Avilesrosario had been mumbling to himself when the jury venire was
present. The trial court stated, “He looks the same as he has always looked
to me.” Co-counsel stated that “Looks are deceiving. He is not the same.”
Both of his attorneys told the judge that he had decompensated and one
of them stated, “He is not the same Rafael Avilesrosario that I met before.
He is not the same. I have had a history with him and he is not the same.”

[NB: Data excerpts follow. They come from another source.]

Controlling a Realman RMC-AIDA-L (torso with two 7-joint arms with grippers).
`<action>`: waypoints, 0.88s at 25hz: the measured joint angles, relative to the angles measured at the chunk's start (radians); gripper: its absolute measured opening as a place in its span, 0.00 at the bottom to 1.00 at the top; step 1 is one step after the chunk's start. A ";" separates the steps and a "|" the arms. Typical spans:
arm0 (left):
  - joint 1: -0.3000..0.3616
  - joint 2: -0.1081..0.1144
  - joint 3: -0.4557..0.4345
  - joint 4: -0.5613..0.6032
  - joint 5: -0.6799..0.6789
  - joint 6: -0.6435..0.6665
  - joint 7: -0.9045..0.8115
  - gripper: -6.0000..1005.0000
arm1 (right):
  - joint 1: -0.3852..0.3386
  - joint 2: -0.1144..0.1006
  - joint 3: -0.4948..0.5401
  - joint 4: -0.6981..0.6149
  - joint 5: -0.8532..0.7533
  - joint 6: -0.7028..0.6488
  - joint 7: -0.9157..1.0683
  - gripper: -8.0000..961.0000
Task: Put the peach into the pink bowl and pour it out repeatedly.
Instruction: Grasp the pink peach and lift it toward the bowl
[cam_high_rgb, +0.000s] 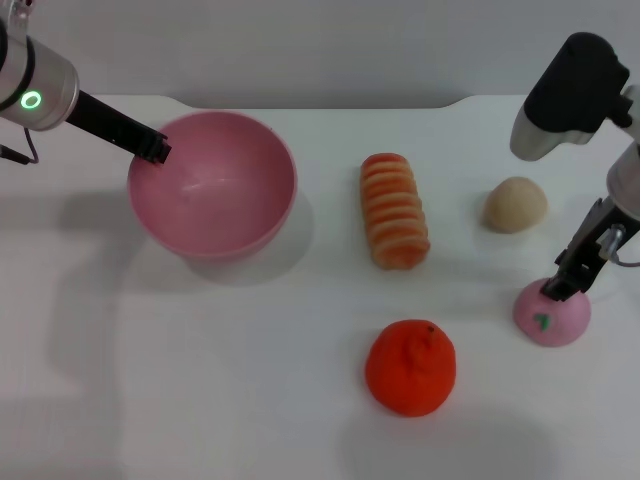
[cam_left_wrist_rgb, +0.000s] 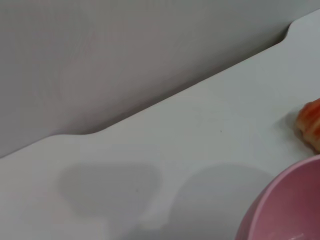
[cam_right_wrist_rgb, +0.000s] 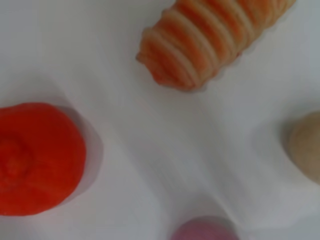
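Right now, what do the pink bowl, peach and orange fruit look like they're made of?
Pink bowl: likely hard plastic; smooth wall with a soft sheen inside.
Peach: looks like soft foam or plush; matte, with a printed green leaf mark. The right gripper is at its top.
Orange fruit: probably soft foam; matte, bumpy, dimpled skin.
The left gripper is at the bowl's rim.

Bright, even overhead light; you get soft shadows.
Your right wrist view is motion-blurred, the white table (cam_high_rgb: 250, 400) slightly washed out, the pink bowl (cam_high_rgb: 215, 185) mildly glossy.
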 joint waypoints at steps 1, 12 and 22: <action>-0.001 0.000 0.000 0.000 0.001 0.004 0.000 0.04 | 0.000 0.000 -0.003 0.006 0.002 0.002 0.001 0.31; -0.004 -0.003 0.008 -0.001 0.013 0.006 0.000 0.04 | 0.007 0.001 -0.010 0.090 0.017 0.045 0.004 0.30; -0.004 -0.004 0.009 -0.001 0.013 0.006 0.001 0.04 | -0.002 0.001 -0.057 0.079 0.031 0.065 -0.003 0.11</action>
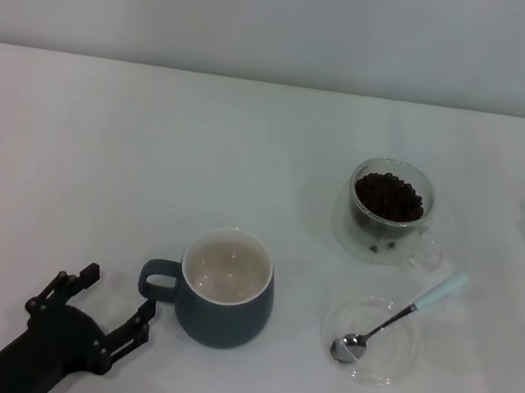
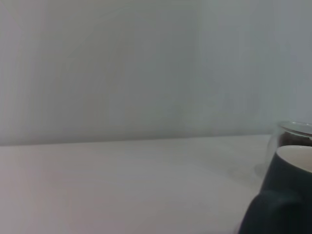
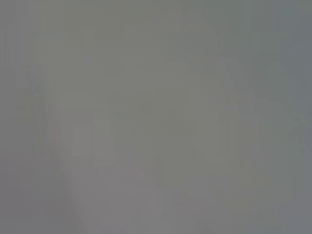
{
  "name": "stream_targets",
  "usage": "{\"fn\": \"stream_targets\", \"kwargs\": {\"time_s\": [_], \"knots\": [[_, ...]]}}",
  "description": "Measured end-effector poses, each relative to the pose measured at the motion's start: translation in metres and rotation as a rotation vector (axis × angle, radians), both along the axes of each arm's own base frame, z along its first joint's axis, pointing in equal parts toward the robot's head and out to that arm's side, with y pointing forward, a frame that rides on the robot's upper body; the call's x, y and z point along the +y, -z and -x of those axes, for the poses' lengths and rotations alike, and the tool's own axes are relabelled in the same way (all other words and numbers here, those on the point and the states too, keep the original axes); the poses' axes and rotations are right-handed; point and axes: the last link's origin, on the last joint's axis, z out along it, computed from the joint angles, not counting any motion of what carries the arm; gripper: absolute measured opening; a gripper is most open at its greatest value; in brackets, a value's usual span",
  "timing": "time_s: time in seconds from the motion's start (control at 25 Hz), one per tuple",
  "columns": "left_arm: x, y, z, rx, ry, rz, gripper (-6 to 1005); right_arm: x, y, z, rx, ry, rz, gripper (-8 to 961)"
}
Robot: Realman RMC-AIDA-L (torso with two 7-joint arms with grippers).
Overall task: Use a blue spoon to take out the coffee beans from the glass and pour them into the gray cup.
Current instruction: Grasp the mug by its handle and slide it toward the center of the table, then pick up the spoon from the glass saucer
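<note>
One blue spoon [image 1: 401, 319] lies slantwise on a flat clear saucer [image 1: 372, 339] toward the right of the white surface [image 1: 99, 149], its shiny metal bowl down at the near-left end on the saucer and its pale blue handle running up and away to the right, past the saucer's rim. Just beyond it stands the glass [image 1: 387, 210], clear and double-walled, holding a heap of dark coffee beans [image 1: 389, 196]; a few beans show lower down inside. The gray cup [image 1: 224, 288], dark blue-gray outside and cream-white within, sits near the middle, left of the saucer, its loop handle pointing left. The left end effector [image 1: 113, 305] rests low on the surface just beside that handle, black fingers spread apart and gripping nothing. Nothing lies between the cup and the spoon. The right end effector is out of sight, with only a dark sliver at the far right edge.
</note>
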Motion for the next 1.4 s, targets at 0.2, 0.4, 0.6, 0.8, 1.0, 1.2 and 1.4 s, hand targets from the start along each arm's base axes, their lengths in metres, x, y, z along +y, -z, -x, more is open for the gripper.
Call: {"fn": "stream_targets", "kwargs": {"time_s": [0.2,0.4,0.6,0.8,1.0,1.2,1.4], "knots": [[-0.015,-0.012,0.004,-0.021,0.019,-0.074,877,-0.007,-0.004,-0.009,0.067,0.021,0.012,855],[-0.025,-0.03,0.012,-0.046,-0.008,-0.203,876,-0.031,-0.012,-0.025,0.238,0.02,0.11,855],[-0.026,-0.061,0.028,-0.077,-0.1,-0.404,872,-0.052,-0.012,-0.036,0.403,0.026,0.347,854],[-0.012,-0.069,0.026,-0.082,-0.092,-0.44,869,-0.059,0.009,-0.037,0.461,0.082,0.567,854],[-0.004,-0.068,0.023,-0.076,-0.07,-0.429,866,-0.059,0.03,-0.026,0.474,0.073,0.64,851],[-0.004,-0.069,0.024,-0.071,-0.066,-0.429,866,-0.054,0.049,-0.016,0.477,0.064,0.688,852],[-0.005,-0.07,0.025,-0.068,-0.069,-0.43,867,-0.051,0.057,-0.011,0.478,0.067,0.715,852]]}}
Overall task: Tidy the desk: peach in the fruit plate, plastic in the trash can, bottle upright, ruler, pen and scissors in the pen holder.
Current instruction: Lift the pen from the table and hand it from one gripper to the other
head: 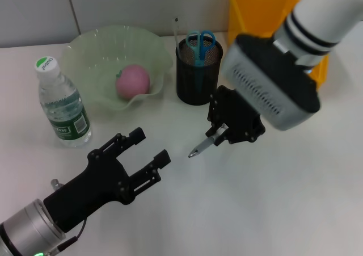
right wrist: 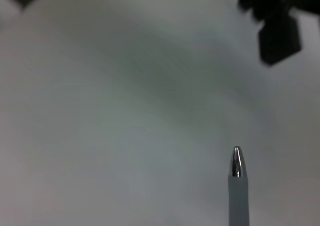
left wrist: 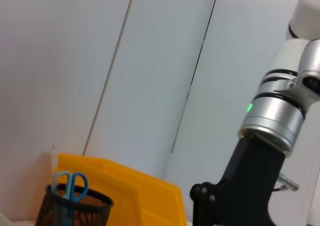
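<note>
My right gripper (head: 222, 133) is shut on the silver-grey pen (head: 203, 145), which slants out over the white desk (head: 255, 199) in front of the black mesh pen holder (head: 198, 74). The right wrist view shows the pen (right wrist: 238, 186) tip-first over the bare desk (right wrist: 125, 136). The scissors (head: 199, 43) and clear ruler (head: 176, 32) stand in the holder. The peach (head: 133, 80) lies in the green fruit plate (head: 91, 51). The bottle (head: 61, 104) stands upright at the left. My left gripper (head: 152, 145) is open, low over the front left of the desk. The plastic is out of view.
The yellow trash can (head: 264, 9) stands behind and to the right of the pen holder. In the left wrist view I see the pen holder (left wrist: 75, 208) with the scissors (left wrist: 70, 183), the trash can (left wrist: 130, 196) and my right arm (left wrist: 260, 186).
</note>
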Available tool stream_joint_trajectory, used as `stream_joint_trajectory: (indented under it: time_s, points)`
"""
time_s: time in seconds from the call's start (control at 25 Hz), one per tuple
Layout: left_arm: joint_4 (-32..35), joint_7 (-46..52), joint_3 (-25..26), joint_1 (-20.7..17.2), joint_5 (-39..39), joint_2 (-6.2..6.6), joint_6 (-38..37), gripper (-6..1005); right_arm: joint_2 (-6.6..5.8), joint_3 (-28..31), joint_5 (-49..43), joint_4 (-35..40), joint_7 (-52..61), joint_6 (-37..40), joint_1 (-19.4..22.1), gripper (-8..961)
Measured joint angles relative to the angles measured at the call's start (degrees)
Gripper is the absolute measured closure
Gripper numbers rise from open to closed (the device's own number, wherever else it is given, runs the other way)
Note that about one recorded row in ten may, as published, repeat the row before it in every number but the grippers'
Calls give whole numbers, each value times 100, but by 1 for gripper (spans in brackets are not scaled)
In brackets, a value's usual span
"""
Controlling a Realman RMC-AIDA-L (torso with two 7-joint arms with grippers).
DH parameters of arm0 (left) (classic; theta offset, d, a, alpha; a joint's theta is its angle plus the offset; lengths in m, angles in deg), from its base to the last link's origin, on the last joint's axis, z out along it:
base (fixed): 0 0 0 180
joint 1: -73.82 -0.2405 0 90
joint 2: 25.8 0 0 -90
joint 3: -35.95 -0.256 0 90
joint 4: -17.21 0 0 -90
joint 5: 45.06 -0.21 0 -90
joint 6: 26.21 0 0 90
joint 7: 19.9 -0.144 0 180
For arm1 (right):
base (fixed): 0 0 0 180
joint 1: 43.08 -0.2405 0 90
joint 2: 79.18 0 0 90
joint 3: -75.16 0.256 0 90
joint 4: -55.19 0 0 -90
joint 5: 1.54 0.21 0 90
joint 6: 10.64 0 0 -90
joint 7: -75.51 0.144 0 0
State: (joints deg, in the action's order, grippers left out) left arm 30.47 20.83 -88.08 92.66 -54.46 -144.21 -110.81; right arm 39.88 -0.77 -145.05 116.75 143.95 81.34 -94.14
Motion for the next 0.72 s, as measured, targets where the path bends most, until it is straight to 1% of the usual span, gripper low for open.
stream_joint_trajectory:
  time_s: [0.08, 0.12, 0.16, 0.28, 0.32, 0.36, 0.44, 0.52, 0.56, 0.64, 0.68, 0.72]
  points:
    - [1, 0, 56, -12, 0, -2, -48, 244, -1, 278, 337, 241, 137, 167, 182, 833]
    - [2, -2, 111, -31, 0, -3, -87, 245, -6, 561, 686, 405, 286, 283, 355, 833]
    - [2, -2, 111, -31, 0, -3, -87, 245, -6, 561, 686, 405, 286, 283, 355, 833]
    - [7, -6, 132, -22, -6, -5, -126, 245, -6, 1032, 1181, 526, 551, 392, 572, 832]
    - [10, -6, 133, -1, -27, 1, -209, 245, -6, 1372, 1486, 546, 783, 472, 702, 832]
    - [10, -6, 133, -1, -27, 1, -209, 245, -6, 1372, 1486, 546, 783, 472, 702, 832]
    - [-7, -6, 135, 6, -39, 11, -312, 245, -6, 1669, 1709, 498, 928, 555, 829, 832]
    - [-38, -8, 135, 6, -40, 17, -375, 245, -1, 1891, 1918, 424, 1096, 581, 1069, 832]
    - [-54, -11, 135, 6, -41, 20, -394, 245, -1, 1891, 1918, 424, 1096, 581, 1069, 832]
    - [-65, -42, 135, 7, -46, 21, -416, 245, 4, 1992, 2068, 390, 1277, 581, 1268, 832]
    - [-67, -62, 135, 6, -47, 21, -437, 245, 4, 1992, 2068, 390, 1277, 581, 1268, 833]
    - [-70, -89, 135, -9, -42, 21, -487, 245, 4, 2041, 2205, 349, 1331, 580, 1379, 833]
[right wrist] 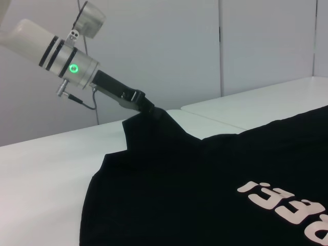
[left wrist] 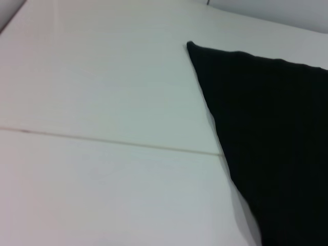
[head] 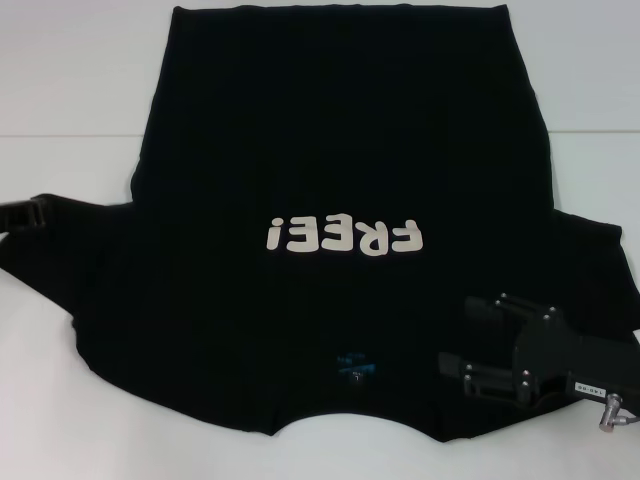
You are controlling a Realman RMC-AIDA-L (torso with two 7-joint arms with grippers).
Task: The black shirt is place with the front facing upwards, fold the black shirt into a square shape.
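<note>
The black shirt (head: 340, 130) lies spread front up on the white table (head: 70, 90), its cream "FREE!" lettering (head: 340, 237) and small blue neck label (head: 352, 362) toward me. At the far left, my left gripper (head: 30, 212) is shut on the sleeve tip. In the right wrist view the cloth rises to a peak at that left gripper (right wrist: 145, 106). My right gripper (head: 462, 340) hovers open over the shirt's near right shoulder, beside the collar, fingers pointing toward the label. One hem corner of the shirt (left wrist: 271, 128) appears in the left wrist view.
A seam (head: 70, 135) runs across the white table, also seen as a seam (left wrist: 102, 139) in the left wrist view. Grey wall panels (right wrist: 169, 46) stand behind the table's left side. Bare tabletop surrounds the shirt on the left and right.
</note>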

   The trial court denied the motion and ordered jury selection to
commence. Avilesrosario was in jail garb, and before the jury came in
counsel requested that the court wait until her secretary arrived with other
clothes for Avilesrosario. Counsel explained that the court had called up
the case while she was in trial in another court, so she did not know that
the case was called until the afternoon. She e-mailed her secretary to
bring over the clothes. The court refused to wait, and Avilesrosario
appeared at voir dire in jail garb. This prompted comments from more
than one juror that he obviously was being held in jail and therefore must
be guilty of something.      Jurors also commented on the fact that
Avilesrosario had his eyes closed and was not looking at them. This
prompted a rebuke of the jurors by the trial court. Eventually a jury was
seated.

   The case proceeded, the facts of which are not relevant to the issues we
address on appeal. After the state rested, the court asked Avilesrosario if
he wished to testify. Avilesrosario stated through a Spanish interpreter:

      I am not well. I am really not prepared to speak at this
      moment because I am under the effects of too much
      medication. I am just [here] to listen. I am taking -- I have
      taken a bunch of things. I have taken about twenty-one pills
      for my condition, my mental health condition.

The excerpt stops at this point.